Novartis has filed a marketing authorization application (MAA) with the European Medicines Agency (EMA) for its NVA237 glycopyrronium bromide dry powder inhaler, which will be called the Seebri Breezhaler. The MAA once-daily long-acting antimuscarinic (LAMA) triggered a $5 million milestone payment to Sosei, which co-developed the product with Vectura and licensed it to Novartis in 2005.

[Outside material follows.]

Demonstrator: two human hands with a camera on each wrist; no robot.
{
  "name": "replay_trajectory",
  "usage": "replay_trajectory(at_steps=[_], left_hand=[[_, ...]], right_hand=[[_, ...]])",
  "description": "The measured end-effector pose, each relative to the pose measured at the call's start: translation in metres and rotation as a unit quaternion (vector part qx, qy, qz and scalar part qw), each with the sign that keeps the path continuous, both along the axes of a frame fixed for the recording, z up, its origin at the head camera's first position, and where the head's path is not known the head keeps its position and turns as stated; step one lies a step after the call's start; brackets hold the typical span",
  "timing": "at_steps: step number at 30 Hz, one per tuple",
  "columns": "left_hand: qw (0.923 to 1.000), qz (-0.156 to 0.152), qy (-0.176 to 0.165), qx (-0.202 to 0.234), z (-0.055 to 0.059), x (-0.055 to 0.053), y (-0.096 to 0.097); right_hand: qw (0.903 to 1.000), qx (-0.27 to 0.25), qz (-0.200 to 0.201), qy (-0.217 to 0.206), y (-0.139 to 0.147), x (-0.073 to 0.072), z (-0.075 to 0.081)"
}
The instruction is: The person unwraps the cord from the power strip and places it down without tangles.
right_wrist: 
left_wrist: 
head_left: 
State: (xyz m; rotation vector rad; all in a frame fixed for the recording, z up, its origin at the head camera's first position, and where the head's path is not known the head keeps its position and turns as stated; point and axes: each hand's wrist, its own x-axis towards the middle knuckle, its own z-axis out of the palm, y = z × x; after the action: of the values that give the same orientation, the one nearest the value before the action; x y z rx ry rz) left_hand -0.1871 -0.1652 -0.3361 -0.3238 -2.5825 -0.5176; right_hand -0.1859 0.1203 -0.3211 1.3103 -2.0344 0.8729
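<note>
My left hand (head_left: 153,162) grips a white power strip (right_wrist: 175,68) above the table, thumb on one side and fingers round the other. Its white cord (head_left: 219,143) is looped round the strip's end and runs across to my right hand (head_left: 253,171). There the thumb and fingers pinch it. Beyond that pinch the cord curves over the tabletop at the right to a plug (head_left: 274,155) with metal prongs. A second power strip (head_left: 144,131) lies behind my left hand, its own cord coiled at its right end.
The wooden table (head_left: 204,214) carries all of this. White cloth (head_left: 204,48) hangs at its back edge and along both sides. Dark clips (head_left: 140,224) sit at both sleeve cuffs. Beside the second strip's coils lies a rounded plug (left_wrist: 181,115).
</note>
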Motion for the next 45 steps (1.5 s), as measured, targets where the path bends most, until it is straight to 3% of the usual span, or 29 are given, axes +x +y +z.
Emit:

At the 2011 European Respiratory Society (ERS) congress, Novartis presented additional Phase 3 data from the GLOW1 and GLOW3 studies of NVA237 in COPD demonstrating that the drug produced a significant in lung function versus placebo from the first dose and improved exercise endurance.

Sosei CEO Shinichi Tamura elaborated on future plans for NVA237: “The filing of this product originating from Sosei and Vectura is an important milestone for us and is further endorsement of our capabilities. The NVA237 Phase III data at ERS illustrate the potential benefits of NVA237 for patients with COPD; a multi-billion dollar market that is still growing. Novartis has a rich portfolio of once-daily inhaled therapies to help COPD patients and has stated that it expects to file QVA149, the fixed-dose combination of NVA237 and their once-daily LABA, indacaterol, in 2012. The combination of two bronchodilators with complementary modes of action is designed to give COPD patients access to two leading classes of therapy in a single inhaler for the first time.”

Novartis Division Head David Epstein also commented on that path, saying, “These results illustrate the potential benefits of NVA237 for COPD patients and are especially encouraging as we move ahead with plans to develop a fixed-dose combination with Onbrez Breezhaler, our once-daily therapy in the LABA class.”

Read the Sosei press release.

Read the Novartis press release.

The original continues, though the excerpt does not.